HOW TO COMPLETE THIS TASK ▸
What lines of the material hold the string "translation"? Pull each of them out.

DATA EXTRACT ▸
******************************

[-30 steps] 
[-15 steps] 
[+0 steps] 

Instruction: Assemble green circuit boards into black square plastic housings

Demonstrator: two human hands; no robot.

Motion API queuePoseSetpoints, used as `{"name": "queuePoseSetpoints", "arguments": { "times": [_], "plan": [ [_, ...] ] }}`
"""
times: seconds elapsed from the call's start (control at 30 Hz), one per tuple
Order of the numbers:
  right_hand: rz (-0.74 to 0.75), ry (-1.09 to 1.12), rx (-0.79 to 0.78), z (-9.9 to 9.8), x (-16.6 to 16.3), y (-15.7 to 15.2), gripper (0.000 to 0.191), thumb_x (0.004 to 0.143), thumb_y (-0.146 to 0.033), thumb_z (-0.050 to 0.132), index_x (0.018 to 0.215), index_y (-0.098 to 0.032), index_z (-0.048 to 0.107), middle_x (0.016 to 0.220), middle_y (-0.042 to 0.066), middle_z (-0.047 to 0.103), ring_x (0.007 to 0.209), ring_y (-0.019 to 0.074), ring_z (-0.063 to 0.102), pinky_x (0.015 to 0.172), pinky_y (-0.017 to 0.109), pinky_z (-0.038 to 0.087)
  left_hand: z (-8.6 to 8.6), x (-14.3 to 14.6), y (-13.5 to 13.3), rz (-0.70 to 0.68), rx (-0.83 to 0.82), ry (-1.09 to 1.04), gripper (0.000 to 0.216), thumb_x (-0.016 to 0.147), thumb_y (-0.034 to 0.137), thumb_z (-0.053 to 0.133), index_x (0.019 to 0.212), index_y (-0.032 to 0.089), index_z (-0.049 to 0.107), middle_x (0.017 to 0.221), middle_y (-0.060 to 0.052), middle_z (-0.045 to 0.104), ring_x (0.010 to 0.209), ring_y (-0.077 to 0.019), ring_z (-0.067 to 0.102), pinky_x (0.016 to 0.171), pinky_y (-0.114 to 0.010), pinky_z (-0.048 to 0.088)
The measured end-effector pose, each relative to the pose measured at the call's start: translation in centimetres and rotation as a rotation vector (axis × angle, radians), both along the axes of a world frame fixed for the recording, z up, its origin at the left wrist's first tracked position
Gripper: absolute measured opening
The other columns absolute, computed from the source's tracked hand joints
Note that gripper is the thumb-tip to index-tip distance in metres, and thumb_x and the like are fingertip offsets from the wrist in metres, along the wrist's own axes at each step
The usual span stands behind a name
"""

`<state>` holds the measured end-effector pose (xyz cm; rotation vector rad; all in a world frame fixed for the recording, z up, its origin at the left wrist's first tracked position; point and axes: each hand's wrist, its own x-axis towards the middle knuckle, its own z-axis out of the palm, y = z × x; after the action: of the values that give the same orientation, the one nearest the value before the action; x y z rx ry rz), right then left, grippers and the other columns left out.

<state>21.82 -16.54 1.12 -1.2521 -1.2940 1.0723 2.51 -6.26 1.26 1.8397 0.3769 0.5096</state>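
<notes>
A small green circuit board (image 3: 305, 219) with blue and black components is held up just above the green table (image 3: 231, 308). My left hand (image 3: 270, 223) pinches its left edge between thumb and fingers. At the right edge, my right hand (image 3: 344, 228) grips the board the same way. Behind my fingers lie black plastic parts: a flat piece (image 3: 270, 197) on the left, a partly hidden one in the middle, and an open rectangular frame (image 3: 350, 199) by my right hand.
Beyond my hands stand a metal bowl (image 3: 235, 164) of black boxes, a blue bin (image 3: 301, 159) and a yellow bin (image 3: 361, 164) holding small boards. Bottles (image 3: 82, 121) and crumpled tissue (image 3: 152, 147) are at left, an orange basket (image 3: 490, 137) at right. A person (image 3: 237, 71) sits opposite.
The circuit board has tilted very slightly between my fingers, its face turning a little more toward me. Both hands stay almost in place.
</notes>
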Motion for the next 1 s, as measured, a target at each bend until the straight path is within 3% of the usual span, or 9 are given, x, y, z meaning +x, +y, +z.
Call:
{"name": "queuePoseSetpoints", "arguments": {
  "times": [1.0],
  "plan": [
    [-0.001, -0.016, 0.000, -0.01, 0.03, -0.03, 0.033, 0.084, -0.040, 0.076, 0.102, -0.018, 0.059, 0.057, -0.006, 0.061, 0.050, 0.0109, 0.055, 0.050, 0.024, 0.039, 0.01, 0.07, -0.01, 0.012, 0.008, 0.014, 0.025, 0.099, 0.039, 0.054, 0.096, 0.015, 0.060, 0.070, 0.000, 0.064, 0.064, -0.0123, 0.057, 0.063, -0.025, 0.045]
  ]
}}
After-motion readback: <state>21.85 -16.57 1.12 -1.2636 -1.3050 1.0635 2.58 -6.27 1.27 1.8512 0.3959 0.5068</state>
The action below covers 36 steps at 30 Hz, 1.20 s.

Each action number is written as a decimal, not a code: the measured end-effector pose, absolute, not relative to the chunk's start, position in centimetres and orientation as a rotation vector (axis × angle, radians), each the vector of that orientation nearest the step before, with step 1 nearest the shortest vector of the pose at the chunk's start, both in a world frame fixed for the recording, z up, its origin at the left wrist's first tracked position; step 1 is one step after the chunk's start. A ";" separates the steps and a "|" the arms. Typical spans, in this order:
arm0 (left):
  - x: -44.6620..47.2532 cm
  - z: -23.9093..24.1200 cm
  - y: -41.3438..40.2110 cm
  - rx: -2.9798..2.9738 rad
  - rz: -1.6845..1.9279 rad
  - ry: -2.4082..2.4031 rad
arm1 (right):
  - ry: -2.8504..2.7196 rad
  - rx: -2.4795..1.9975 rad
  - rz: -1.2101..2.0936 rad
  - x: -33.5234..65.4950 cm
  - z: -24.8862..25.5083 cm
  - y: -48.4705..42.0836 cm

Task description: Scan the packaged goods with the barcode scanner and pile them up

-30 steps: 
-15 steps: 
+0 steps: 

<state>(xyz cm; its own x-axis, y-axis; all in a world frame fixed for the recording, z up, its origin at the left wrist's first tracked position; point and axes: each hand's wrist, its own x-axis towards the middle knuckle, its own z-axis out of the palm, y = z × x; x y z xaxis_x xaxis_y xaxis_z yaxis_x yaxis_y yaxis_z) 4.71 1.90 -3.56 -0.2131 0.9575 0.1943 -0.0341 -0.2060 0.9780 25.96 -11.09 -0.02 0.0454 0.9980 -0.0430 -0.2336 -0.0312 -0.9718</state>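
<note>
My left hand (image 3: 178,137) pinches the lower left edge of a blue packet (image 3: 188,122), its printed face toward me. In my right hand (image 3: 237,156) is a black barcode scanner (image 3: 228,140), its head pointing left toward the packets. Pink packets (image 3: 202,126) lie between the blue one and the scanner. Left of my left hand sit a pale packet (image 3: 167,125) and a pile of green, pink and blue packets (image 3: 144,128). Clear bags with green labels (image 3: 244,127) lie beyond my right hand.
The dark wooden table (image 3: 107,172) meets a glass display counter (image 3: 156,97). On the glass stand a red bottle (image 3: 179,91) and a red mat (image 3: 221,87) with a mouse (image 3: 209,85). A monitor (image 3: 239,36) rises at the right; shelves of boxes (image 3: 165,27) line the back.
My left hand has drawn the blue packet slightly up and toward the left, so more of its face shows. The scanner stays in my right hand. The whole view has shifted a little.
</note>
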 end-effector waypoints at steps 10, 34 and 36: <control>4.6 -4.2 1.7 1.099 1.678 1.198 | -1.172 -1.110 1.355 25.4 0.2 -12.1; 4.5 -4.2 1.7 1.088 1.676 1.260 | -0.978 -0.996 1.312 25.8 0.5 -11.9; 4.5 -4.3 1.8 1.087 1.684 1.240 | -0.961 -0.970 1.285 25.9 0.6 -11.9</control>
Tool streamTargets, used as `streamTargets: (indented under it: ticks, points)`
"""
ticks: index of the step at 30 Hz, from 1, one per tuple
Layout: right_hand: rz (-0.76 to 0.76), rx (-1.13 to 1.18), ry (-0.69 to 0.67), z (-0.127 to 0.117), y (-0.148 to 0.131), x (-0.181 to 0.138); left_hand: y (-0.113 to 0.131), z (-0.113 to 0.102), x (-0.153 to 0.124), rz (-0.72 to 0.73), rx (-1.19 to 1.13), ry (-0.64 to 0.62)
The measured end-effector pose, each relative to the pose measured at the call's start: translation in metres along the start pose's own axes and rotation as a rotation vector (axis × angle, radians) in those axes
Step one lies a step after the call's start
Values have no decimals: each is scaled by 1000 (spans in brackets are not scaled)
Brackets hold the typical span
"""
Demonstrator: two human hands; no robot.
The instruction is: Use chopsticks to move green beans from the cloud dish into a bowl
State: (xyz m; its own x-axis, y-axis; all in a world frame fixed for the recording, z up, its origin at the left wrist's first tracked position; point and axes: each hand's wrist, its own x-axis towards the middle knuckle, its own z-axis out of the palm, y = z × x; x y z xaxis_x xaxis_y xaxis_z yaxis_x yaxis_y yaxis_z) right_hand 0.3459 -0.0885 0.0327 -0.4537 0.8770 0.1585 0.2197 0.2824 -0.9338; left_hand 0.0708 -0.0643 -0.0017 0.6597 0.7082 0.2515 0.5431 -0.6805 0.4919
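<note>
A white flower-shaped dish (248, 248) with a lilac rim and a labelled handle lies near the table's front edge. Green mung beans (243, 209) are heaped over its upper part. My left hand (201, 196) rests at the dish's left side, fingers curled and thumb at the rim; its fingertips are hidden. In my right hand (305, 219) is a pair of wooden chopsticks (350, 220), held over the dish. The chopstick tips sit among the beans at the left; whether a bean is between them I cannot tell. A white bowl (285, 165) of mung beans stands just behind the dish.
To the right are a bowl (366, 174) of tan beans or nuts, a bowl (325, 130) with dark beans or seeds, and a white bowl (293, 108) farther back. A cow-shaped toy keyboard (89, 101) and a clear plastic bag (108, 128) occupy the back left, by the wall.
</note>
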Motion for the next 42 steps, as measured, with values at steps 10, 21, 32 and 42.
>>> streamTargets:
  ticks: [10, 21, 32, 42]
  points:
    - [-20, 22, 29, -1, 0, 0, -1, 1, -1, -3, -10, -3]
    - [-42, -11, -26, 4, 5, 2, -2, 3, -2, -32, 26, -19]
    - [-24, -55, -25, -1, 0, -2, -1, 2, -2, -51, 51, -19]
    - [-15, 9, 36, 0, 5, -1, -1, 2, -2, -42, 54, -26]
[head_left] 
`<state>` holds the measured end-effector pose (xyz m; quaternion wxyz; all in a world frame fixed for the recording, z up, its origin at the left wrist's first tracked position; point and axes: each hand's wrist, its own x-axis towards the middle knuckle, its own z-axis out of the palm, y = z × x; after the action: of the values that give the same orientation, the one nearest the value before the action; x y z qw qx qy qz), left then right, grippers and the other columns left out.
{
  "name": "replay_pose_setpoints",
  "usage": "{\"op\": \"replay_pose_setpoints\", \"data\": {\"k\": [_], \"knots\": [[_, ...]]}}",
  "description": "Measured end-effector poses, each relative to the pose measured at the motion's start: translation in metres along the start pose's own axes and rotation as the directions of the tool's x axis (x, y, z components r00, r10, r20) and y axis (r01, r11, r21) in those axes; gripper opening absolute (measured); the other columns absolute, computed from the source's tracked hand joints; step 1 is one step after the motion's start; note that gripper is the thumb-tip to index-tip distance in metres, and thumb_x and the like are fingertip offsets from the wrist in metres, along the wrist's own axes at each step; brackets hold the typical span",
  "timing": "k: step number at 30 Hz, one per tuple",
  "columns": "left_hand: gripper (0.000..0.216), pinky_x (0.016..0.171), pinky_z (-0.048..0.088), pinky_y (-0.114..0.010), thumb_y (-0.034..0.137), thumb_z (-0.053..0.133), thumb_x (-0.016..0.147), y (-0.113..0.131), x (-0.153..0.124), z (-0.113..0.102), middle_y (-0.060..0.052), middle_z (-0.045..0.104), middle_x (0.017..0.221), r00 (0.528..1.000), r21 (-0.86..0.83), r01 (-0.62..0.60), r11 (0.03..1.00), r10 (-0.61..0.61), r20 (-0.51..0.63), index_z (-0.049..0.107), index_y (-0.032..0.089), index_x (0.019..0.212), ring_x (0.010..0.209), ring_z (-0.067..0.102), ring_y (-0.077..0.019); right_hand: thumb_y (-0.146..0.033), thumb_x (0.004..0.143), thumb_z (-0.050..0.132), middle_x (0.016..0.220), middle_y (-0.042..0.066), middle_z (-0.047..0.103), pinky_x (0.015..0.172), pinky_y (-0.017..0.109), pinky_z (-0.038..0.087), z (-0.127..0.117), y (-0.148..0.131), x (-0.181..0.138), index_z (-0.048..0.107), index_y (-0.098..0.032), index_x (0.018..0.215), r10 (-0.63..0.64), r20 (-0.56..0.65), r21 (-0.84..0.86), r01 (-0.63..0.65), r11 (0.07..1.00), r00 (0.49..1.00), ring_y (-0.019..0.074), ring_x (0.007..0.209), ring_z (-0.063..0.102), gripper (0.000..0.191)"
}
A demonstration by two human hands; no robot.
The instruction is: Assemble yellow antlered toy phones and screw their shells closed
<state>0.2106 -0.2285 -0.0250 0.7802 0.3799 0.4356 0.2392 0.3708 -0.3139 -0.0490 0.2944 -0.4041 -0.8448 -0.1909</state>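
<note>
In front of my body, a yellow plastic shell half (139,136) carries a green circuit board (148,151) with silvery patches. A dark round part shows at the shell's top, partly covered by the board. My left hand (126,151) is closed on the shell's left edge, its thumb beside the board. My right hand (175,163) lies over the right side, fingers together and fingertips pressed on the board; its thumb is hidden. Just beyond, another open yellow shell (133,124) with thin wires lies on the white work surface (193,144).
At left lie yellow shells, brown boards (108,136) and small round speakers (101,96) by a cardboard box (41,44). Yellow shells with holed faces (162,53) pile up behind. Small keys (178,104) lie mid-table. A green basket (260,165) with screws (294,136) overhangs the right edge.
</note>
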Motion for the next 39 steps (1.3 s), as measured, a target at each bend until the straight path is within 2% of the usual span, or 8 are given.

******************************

ANSWER AREA ▸
The measured end-effector pose, each relative to the pose measured at the call's start: translation in centimetres and rotation as a rotation vector (axis × angle, radians), both along the axes of a world frame fixed for the recording, z up, its origin at the left wrist's first tracked position
The measured end-effector pose, each relative to the pose measured at the call's start: translation in metres along the start pose's own axes and rotation as a rotation vector (axis × angle, radians) in those axes
  "description": "Measured end-effector poses, each relative to the pose measured at the motion's start: translation in metres along the start pose's own axes and rotation as the directions of the tool's x axis (x, y, z components r00, r10, r20) and y axis (r01, r11, r21) in those axes; gripper opening absolute (measured); the other columns absolute, computed from the source's tracked hand joints; step 1 is one step after the motion's start; note that gripper is the thumb-tip to index-tip distance in metres, and thumb_x and the like are fingertip offsets from the wrist in metres, along the wrist's own axes at each step; brackets hold the typical span",

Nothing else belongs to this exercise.